Only those lines running from the start of the listing below through the line that holds "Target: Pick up" are to be written out, exactly and in full.
======== Working data ========
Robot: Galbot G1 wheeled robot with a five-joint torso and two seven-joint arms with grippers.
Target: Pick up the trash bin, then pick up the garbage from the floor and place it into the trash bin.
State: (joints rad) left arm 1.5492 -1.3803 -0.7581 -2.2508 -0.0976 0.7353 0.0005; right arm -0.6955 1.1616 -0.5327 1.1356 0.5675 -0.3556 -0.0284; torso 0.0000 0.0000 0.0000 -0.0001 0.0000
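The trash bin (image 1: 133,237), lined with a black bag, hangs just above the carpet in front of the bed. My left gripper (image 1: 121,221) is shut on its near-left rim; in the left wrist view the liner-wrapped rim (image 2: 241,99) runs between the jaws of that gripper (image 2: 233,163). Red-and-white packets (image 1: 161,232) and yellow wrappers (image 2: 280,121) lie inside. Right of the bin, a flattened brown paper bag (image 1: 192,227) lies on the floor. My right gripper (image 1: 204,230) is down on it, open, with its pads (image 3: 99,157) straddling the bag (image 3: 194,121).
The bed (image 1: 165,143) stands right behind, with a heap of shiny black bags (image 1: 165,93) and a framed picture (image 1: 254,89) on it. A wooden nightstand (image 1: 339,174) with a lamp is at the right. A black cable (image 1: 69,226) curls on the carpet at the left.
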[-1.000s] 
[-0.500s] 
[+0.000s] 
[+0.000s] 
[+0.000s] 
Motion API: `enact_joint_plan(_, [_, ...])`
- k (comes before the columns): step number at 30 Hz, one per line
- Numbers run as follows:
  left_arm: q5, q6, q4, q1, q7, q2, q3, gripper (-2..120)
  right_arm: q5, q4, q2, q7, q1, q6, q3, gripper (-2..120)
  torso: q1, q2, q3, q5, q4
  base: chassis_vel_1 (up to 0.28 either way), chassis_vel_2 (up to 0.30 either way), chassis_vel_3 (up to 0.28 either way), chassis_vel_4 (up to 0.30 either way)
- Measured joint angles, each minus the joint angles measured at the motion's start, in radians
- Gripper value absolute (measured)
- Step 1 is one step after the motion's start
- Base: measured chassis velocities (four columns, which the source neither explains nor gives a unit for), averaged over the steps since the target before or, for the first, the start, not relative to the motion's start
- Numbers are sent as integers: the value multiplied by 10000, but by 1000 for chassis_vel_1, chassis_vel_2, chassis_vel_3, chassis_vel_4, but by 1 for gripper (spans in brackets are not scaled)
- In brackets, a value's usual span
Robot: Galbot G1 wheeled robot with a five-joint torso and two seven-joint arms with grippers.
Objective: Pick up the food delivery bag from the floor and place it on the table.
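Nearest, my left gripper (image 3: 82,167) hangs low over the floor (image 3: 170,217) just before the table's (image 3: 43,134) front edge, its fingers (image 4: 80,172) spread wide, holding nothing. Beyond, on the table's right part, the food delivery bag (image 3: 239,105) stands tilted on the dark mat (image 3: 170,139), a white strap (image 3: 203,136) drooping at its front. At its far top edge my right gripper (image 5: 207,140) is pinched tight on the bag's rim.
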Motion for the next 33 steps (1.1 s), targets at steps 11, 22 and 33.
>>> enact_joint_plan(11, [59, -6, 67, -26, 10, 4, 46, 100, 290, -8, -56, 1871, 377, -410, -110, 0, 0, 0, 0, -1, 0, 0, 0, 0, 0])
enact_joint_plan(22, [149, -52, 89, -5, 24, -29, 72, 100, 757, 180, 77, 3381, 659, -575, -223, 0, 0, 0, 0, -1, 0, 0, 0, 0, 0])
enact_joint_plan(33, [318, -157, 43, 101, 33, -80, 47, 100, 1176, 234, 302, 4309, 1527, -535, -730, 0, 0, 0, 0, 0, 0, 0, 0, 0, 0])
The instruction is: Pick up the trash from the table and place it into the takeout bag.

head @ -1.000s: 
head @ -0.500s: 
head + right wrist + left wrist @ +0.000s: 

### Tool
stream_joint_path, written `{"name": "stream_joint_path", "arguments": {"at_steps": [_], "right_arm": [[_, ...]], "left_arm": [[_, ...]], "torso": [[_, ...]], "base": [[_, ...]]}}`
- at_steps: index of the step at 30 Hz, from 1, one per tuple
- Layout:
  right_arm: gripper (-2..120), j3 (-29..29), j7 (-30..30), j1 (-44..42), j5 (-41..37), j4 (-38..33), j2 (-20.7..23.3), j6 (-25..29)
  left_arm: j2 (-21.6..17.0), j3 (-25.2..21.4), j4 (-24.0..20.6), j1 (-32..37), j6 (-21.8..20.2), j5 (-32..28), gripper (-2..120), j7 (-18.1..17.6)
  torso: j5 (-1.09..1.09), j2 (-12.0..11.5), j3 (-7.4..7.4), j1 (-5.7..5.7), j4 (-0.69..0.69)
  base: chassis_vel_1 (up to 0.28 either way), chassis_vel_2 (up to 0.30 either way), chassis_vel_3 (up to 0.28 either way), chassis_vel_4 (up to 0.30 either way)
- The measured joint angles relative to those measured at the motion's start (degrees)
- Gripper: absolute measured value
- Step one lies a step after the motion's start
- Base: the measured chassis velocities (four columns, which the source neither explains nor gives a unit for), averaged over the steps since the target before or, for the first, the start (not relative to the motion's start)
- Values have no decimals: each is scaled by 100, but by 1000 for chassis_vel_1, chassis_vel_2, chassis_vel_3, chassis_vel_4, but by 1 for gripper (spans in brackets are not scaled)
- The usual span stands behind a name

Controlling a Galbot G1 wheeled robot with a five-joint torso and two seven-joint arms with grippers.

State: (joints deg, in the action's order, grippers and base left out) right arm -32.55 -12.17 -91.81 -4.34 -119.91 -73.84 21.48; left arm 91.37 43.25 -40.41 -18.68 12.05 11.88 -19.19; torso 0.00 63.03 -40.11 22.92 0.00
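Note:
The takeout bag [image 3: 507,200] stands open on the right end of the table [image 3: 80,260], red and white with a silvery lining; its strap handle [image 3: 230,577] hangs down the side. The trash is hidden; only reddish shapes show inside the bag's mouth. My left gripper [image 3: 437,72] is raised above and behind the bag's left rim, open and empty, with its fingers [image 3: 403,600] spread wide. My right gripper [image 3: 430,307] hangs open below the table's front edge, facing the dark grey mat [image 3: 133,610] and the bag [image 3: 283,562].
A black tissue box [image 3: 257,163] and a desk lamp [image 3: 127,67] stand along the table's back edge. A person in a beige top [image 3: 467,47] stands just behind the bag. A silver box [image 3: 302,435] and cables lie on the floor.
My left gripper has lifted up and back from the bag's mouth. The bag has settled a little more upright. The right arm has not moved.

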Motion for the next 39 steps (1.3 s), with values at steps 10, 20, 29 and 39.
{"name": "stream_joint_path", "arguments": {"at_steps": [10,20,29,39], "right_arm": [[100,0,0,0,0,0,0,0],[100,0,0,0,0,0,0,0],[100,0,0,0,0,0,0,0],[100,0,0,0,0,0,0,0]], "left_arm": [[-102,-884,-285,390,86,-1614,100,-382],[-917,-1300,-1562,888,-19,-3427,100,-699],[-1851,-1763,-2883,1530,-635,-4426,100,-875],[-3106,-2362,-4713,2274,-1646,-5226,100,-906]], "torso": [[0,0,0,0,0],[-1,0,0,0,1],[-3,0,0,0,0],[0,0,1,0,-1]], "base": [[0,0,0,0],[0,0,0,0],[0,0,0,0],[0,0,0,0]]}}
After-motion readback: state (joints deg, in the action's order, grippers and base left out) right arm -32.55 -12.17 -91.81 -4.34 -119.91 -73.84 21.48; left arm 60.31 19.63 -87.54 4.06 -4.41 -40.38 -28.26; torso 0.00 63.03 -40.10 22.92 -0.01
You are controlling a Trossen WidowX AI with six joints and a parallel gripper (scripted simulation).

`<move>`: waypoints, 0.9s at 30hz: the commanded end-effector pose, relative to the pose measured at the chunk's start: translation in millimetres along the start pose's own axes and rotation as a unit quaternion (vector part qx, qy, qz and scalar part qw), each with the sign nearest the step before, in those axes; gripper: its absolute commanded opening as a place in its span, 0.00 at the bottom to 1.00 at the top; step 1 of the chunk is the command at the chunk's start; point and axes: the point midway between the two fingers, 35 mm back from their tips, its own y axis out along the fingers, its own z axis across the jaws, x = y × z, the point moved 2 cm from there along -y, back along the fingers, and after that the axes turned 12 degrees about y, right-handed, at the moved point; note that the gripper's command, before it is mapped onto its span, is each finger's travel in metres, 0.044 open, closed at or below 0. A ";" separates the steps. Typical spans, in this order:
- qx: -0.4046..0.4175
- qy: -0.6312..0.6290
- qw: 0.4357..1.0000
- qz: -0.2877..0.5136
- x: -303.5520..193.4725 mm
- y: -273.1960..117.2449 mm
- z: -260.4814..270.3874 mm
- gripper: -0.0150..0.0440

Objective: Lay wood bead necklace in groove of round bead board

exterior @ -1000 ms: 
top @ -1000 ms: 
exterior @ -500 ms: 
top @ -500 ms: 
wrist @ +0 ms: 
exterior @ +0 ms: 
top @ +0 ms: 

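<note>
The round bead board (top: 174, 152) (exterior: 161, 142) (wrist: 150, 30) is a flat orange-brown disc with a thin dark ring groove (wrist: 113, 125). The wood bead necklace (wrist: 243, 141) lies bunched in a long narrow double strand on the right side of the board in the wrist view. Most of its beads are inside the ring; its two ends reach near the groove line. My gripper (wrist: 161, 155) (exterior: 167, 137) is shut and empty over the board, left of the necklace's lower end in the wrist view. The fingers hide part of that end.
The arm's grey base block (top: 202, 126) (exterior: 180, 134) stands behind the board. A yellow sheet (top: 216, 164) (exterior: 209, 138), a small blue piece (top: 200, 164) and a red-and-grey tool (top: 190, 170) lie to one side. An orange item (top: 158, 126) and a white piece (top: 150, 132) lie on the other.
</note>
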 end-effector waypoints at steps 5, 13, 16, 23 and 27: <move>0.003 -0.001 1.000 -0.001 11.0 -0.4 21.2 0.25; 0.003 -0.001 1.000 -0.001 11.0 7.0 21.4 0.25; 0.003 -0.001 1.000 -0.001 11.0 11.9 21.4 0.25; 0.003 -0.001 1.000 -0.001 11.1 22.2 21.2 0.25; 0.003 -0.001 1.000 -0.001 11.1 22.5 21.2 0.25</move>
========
Task solution =>
Robot: Galbot G1 wheeled robot with a five-joint torso and two seven-joint arms with grippers.
Target: Pick up the trash bin, then pick up the garbage from the floor and place it into the trash bin.

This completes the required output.